Page 1 of 2

Problems with Mac OS X Agent

Posted: Tue Dec 04, 2012 1:11 pm
by jwestlake
As mentioned in my previous post http://support.nagios.com/forum/viewtop ... f=6&t=8509, I had problems with the Nagios agent for Mac OS X which prompted me to look for other avenues. I'm revisiting the agent one more time to see if I can figure it all out. At the end of installation of the agent (with ./fullinstall command) I get an error:

Starting NRPE Agent
launchctl start error: Bad file descriptor

I see org.nagios.nrpe.plist in /Library/LaunchAgents and "launchctl list" confirms its running... so, I don't know what's up there, however Nagios server still reports "Connection refused by host" for all services except ping. I added the IP of the Nagios server in the allowed list during install.

Host server is Mac OS X 10.8.2 Server, Nagios is XI 2012R1.2.

Any ideas?

Thanks!

Re: Problems with Mac OS X Agent

Posted: Tue Dec 04, 2012 2:21 pm
by slansing
It is possible that this is related to file permissions, can you run over your NRPE installation and make sure that required files have the correct permissions?

This bug has not been reported yet to my knowledge, if the system does in fact say that NRPE is running, have you tried creating some test checks to send from your Nagios server? Also, where did you get the installation .tar? Be sure it was from our assets site.

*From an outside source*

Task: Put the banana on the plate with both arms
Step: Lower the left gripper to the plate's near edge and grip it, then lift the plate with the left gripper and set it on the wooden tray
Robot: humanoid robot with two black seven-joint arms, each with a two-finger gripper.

Re: Problems with Mac OS X Agent

Posted: Wed Dec 05, 2012 8:42 am
by jwestlake
Well, when I said it's running, I only meant that launchd is running the .plist file. I don't see any processes that look like nrpe. Looking into it further this morning, I see that the .plist is attempting to load /usr/local/nagios/bin/nrpe, but that file does not exist:

bash-3.2# ls -al /usr/local/nagios/bin/
total 0
drwxr-xr-x 2 nagios nagios 68 Nov 14 12:56 .
drwxr-xr-x 6 nagios nagios 204 Nov 14 12:56 ..
bash-3.2#

So something's breaking during the installation, which is probably where that error about bad file descriptor is coming from and if nrpe is not running, that explains the "Connection refused" errors on the Nagios server too. The question is why is installation breaking and not installing all the parts?

Thanks!

Re: Problems with Mac OS X Agent

Posted: Wed Dec 05, 2012 9:21 am
by jwestlake
Well, I derp'd... I found the logs in /tmp for the last install and noticed weirdness in the subcomponents log. Following up on that, I saw that the command line tools didn't get installed properly from within Xcode. </facepalm>

Ok, so everything now is reading properly except CPU stats. It shows "NRPE: Unable to read output". Running the command locally on the host results in the same error:

bash-3.2# ./check_nrpe -H localhost -t 30 -c check_cpu_stats -a '-w 85 -c 90'
NRPE: Unable to read output

Any ideas there?

Thanks!

Re: Problems with Mac OS X Agent

Posted: Wed Dec 05, 2012 10:34 am
by scottwilkerson
Glad you got the bulk of it working.

there is a problem with that check and a bug report has already been filed

http://tracker.nagios.com/view.php?id=307

Re: Problems with Mac OS X Agent

Posted: Fri Dec 07, 2012 1:44 pm
by jwestlake
So things seem to be mostly OK, however my logs are filling up with a lot of errory-looking stuff:

Dec 7 13:39:16 <server.domain.com> nrpe[58414]: Starting up daemon
Dec 7 13:39:16 <server.domain.com> nrpe[58414]: Cannot write to pidfile '/var/run/nrpe.pid' - check your privileges.
Dec 7 13:39:16 <server.domain.com> nrpe[58414]: Warning: Could not set effective GID=11
Dec 7 13:39:16 <server.domain.com> nrpe[58414]: Warning: Unable to change supplementary groups using initgroups()
Dec 7 13:39:16 <server.domain.com> nrpe[58414]: Warning: Could not set effective UID=11
Dec 7 13:39:16 <server.domain.com> nrpe[58414]: Network server bind failure (48: Address already in use)
Dec 7 13:39:26 <servername> com.apple.launchd.peruser.501[192] (org.nagios.nrpe): Throttling respawn: Will start in 10 seconds

I notice that in the LaunchAgent .plist file, the group was "anAppropriateGroup", which I changed to nagios and then unloaded/loaded in launchd. No change.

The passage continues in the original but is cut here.